Sep 21, 2010

The Origin of Lists

I've written a good deal about the concept of the canon and lists of great poems and books on this blog, since the whole topic gets short shrift among those who study Yvor Winters nowadays. (In fact, the matter gets no attention at all. For example, the dozen or so authors of the erudite and thoughtful essays in the valuable 1981 "Yvor Winters Issue" of the Southern Review, edited by Donald Stanford, made not one mention of the issue of the canon or of literary evaluation.) I enjoyed and found insightful an article in the Independent (UK) some months back, "The art of the chart: How we fell in love with ranking the world," on the modern history of making best-of lists. The author, a fellow named Boyd Tonkin, sees its origins in the still massively popular Guiness Books of World Records, which often to this day easily outsells the most popular thrillers, mysteries, and romance novels.

Yvor Winters clearly saw great value in making lists of the greatest literature, though he did not make it sufficiently clear what he was trying to accomplish with these lists. Most writers who study or write about his criticism — almost all academics of one sort of another — soft-pedal his lists, claiming with some embarrassment that they are made up of mere "favorites" of his (in the hope, I assume, that that will help make Winters a little more palatable). But I agree with Winters, as I understand him, that it's very important to make lists of the best, however much list-making has become trivialized in the past 40 or 50 years, however close it is coming to fatuity with all these books about the 500 or 1001 books one should read or movies one should see, or restaurants to hurry to, or theme parks to visit (and so on). Is my judgment that lists are important to the study of Winters related to this phenomenon? After all, I loved the Guiness Books when I was a kid (which came about at roughly the same time Winters was making his lists). It's an interesting matter to contemplate.
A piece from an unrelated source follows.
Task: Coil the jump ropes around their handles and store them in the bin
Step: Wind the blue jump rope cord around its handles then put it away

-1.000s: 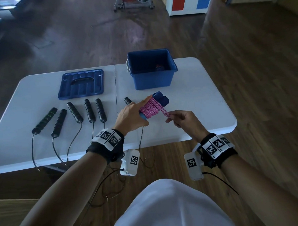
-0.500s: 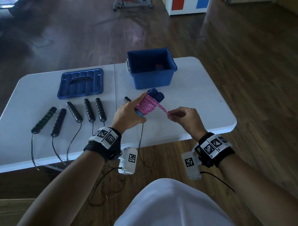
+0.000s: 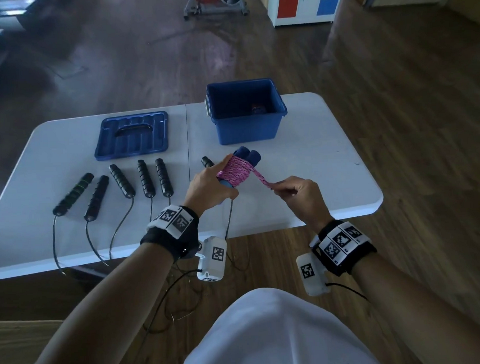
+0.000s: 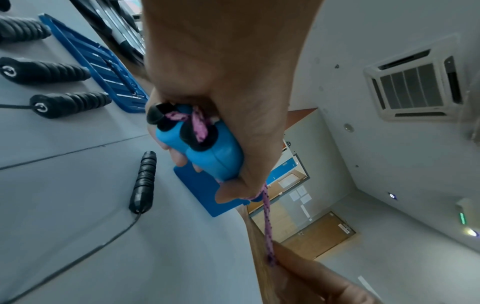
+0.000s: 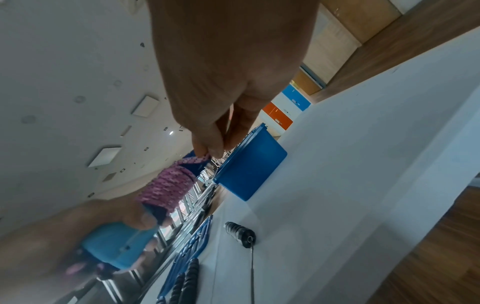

Tonkin opines that the current pop-culture (low-cult?) mania for making lists is a "dream of reason," the hunger to make order out of chaos. That could have been the purpose of the lists Winters made — and of those I have been making as well. But maybe it's much more than a dream, but a just application of reason in a world of numberless (and growing) ideas and opinions and positions on matters of every sort to say what we think is greatest and on what grounds we make our claim.